It has been a while since we have been able to run events and on our first open day, we realised just how much we missed it! The team got together to plan and create their displays, set up the stalls and marquee and made sure the day was well advertised. They even had a secret mission! Keep reading to find out what they got up to but first, let’s take a look at some of the lovely photos from the day.

Our AGM was also a success and it was lovely to finally see our Trustees and some of our members all together in one place!

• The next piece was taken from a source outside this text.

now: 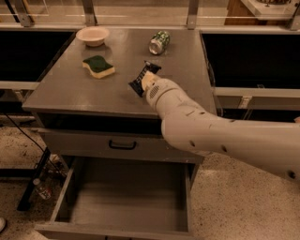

We also had the privilege of presenting Priya, the winner of our Arty August competition (7-11 category) with her certificate and her prize. Priya won the public vote with her beautiful painting of her cat Bella.

Secret mission

During the midst of the pandemic, we received a lovely phone call from a very proud mum. Her daughter Matilda did something so amazing; we just couldn’t believe it! Matilda cut her very lovely and very long hair and donated it to The Princes Trust. Not only that, Matilda also raised around £700 and she donated it to our Branch to help animals in need! We really wanted to do something special to thank Matilda, so our Receptionist Jamie went on a secret mission! Jamie organised a surprise for Matilda to join us at the Branch to receive a certificate and some RSPCA goodies as a thank you. This mission had to be delayed due to COVID however, a few months later on our first open day; Jamie decided it was the perfect day to do this! Matilda had no idea she was to be the star of the day alongside Priya, and it was lovely to see her reaction when our CEO and Chair of Trustees gave her the certificate and her RSPCA goodies.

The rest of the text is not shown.